The case against export-led growth
Exports are good. After all, we are competing against the world's best and winning. In software services, for example.
Ajit Balakrishnan, CEO of Rediff.com, however cautions against ready acceptance of this "Export and succeed" mantra. Writing in BusinessWorld, Balakrishnan point to the boom and bust of Bombay's textile mills.
According to him, the 1850s textile boom in Bombay was built on spinning yarn from Indian cotton and exporting it to China. However, then the Japanese stepped in with superior technology and took away the Chinese market. The Indian mills were unable or unwilling to invest in new labour-saving technology and once competition stepped in, were soon unable to pay even the low wages that they were providing their workers. The result: labor trouble and eventual demise of the mills.
"Many of India’s future growth dreams are built on a strategy similar to that of the 1850s Bombay entrepreneurs. Wait till the West loses interest in some work process (garments, software code conversion, back-office accounting, call centres), relocate the process to India to be worked on by cheap Indian labour and make booming profits," Balakrishnan says.
So, if exports based on cheap labor is bad, what then is the answer?
Productivity and competitive domestic markets, Balakrishnan says quoting the World Economic Forum's Global Competitiveness Report (2002-2003 edition).
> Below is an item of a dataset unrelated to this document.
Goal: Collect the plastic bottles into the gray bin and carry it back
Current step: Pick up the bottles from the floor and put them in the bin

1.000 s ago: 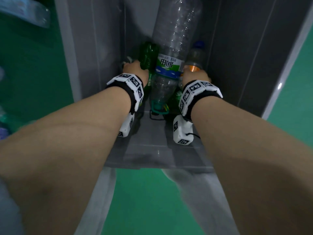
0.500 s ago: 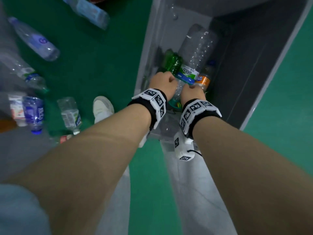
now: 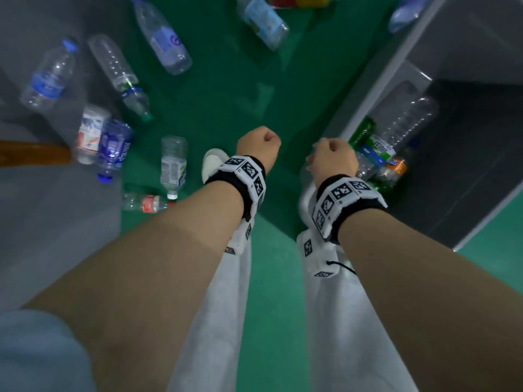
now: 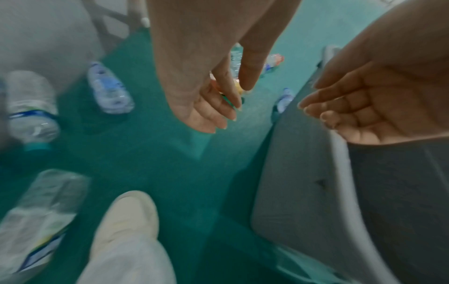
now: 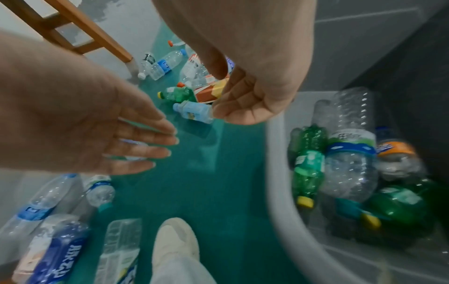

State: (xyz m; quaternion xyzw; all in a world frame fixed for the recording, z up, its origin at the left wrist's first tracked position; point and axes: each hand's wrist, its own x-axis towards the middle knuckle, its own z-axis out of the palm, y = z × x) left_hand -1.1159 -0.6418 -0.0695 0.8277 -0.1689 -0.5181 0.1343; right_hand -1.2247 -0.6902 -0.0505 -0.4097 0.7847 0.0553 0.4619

Competitive domestic markets make domestic buyers sophisticated, forcing local companies to upgrade their products and increase their productivity. “True competitiveness rests on productivity, Productivity allows a nation to support a strong currency and with it a high standard of living. Productivity is the goal, not exports per se,” management guru, Micheal Porter says in the WEF report (as quoted by Balakrishnan).
An export- led growth strategy is built on two pillars: cheap Indian labour and a constantly depreciating rupee. According to Balakrishnan, the contstant depreciating rupee has taken a toll in terms of the country's productivity. If the rupee had been stronger, more Indian businesses (and even government departments and schools) would have been able to afford tools like PCs and become more competitive, he argues. “Devaluation causes a nation to take a collective pay cut by discounting its products and services in world markets while paying more for the goods and services it purchases abroad. Exports based on low wages or cheap currency then do not support an attractive standard of living,” says Porter in the WEF report.